Quote:
Originally Posted by mandalinn82
I would define "naturally" as "not making any conscious effort".
That's certainly the definition I was using. If "naturally" thin people are using unconscious methods of adjusting activity or calorie burn, what does that mean to me. I can't access that same method. I can't consciously choose to make unconscious adjustments to my activity level.
Research has found that some of the metabolic adjustments aren't just unconscious, they're autonomic. For example, if you reduce food intake in test subjects (animals and humans), some will experience a drop in "normal" body temperature (because it takes fewer calories to support a lower body temperature).
When I read that a few years ago, I was flabergasted.
I've been dieting since I was 5, and my body temperature at one time was normal. But in my teens it started dropping, and is now almost a full two degrees below normal. If my temperature rises to 98 degrees, I'm extremely sick.
My brother (who had the hard time gaining weight) had higher than normal body temperature (although only by a few tenths, like 98.8 or 98.9).
While I could try to mimic the unconscious activity level of "naturally thin folks" it will never become unconscious, and I can't mimic the autonomic changes. I can't make my heart beat faster, or raise my body temperature.
I was watching a great obesity documentary, and I wish I could remember it's name or the obesity researcher who was talking, but he was talking aobut the interaction between genetics/biology and environment.

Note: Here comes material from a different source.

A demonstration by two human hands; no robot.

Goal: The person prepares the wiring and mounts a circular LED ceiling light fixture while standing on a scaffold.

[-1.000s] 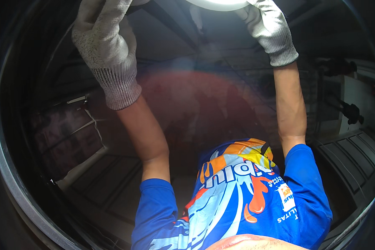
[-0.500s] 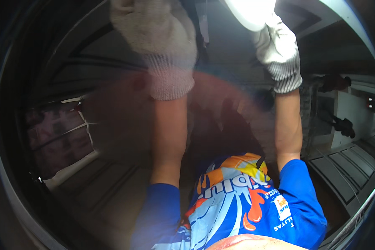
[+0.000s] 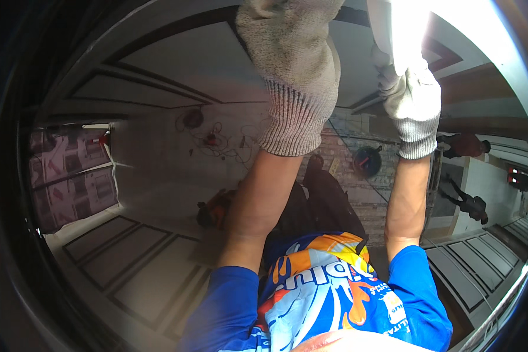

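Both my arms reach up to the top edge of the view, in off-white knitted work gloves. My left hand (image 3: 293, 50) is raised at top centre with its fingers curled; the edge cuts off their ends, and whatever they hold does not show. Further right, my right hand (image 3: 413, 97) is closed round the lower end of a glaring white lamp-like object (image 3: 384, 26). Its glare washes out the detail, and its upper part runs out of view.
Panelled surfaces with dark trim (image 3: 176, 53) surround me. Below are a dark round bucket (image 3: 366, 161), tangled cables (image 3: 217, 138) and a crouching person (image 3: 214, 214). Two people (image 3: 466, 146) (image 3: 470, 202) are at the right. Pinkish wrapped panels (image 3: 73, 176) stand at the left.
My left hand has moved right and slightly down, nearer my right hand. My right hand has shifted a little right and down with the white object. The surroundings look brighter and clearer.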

Essentially he was arguing the cliche "biology (genetics) loads the gun, environment pulls the trigger."
He said that if the environment is scarce enough in food, and daily living requires an active lifestyle, regardless of genetic predisposition, virtually no one will be obese, because there's just not enough food in the environment to support it.
Likewise, he argued in an environment in which daily living requires (or even just offers) a sedentary lifestyle - and the food environment is especially overabundant with high calorie/low volume fatty carbohydrates, you probably could get virtually 100% overweight if not obesity.
I say virtually, because there are people with genetic conditions that prevent them from gaining weight no matter how inactive they are and how many calories they ingest such as
"the woman who can't gain weight"
http://today.msnbc.msn.com/id/381053...-today_health/
and the "world's strongest boy," Richard Sandrak
http://damncoolpics.blogspot.com/200...ngest-boy.html
I saw a documentary that featured Richard Sandrak, and the doctor interviewed theorized that the boy had a genetic condition similar to ones identified in certain breeds of dogs and cattle (essentially no matter how much they eat, the body converts and stores it as muscle rather than fat).
The implications are interesting. The research could even eventually lead to a "cure" for obesity. If you could turn on the genetic switch that adds muscle, and turn off the genetic switch to add fat, you could prevent or even reverse obesity completely - a cure perhaps.
Likewise if you could flip the genetic switch that turns on the "unconscious" metabolism stimulators, another preventative/cure.
Any marketable obesity treatment from this research is decades if not a century off, but it's quite interesting in the abstract.